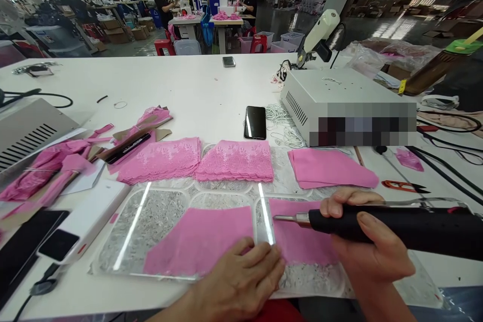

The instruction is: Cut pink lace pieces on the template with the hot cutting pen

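My right hand [373, 241] is wrapped around a thick black handheld tool [396, 224] with a narrow metal tip. The tip points left, over a pink fabric piece [302, 241]; whether it touches the cloth I cannot tell. My left hand [245, 276] holds nothing and rests on the lower right corner of another pink fabric piece [211, 236], its fingers laid out over the gap between the two pieces. Both pieces lie on a clear template board [151, 216] with rounded outlines.
Behind the board are two pink lace stacks [162, 158] [237, 161] and a plain pink stack [332, 168]. A phone [255, 123], a grey metal box [332, 85] and orange thread snips [405, 186] lie beyond. Left are a white device [90, 216] and pink scraps [56, 166].
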`<state>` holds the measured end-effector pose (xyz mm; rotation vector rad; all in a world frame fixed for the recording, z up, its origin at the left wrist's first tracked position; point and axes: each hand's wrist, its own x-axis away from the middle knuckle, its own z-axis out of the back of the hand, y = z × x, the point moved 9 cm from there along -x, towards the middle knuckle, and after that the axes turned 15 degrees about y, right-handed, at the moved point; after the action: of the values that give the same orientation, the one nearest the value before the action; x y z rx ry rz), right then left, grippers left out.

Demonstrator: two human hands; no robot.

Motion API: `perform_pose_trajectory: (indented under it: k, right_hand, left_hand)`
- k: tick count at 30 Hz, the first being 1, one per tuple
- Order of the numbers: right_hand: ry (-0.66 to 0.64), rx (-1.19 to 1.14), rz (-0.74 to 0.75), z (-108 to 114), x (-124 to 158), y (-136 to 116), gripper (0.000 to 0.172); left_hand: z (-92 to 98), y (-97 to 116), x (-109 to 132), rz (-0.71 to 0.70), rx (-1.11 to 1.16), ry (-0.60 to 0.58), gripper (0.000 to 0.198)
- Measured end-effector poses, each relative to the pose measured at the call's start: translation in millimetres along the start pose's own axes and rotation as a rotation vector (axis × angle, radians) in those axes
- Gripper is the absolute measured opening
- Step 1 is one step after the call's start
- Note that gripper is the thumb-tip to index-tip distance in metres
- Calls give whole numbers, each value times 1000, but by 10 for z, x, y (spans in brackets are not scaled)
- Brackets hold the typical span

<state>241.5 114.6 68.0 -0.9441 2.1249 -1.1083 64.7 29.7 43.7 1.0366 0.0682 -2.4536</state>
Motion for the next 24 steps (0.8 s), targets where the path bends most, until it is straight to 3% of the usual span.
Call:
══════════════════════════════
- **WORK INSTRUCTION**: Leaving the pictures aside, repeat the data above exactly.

- **EXERCISE RESULT**:
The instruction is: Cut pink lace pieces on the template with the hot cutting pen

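My right hand [373, 241] is wrapped around a thick black handheld tool [396, 224] with a narrow metal tip. The tip points left, over a pink fabric piece [302, 241]; whether it touches the cloth I cannot tell. My left hand [245, 276] holds nothing and rests on the lower right corner of another pink fabric piece [211, 236], its fingers laid out over the gap between the two pieces. Both pieces lie on a clear template board [151, 216] with rounded outlines.
Behind the board are two pink lace stacks [162, 158] [237, 161] and a plain pink stack [332, 168]. A phone [255, 123], a grey metal box [332, 85] and orange thread snips [405, 186] lie beyond. Left are a white device [90, 216] and pink scraps [56, 166].
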`<state>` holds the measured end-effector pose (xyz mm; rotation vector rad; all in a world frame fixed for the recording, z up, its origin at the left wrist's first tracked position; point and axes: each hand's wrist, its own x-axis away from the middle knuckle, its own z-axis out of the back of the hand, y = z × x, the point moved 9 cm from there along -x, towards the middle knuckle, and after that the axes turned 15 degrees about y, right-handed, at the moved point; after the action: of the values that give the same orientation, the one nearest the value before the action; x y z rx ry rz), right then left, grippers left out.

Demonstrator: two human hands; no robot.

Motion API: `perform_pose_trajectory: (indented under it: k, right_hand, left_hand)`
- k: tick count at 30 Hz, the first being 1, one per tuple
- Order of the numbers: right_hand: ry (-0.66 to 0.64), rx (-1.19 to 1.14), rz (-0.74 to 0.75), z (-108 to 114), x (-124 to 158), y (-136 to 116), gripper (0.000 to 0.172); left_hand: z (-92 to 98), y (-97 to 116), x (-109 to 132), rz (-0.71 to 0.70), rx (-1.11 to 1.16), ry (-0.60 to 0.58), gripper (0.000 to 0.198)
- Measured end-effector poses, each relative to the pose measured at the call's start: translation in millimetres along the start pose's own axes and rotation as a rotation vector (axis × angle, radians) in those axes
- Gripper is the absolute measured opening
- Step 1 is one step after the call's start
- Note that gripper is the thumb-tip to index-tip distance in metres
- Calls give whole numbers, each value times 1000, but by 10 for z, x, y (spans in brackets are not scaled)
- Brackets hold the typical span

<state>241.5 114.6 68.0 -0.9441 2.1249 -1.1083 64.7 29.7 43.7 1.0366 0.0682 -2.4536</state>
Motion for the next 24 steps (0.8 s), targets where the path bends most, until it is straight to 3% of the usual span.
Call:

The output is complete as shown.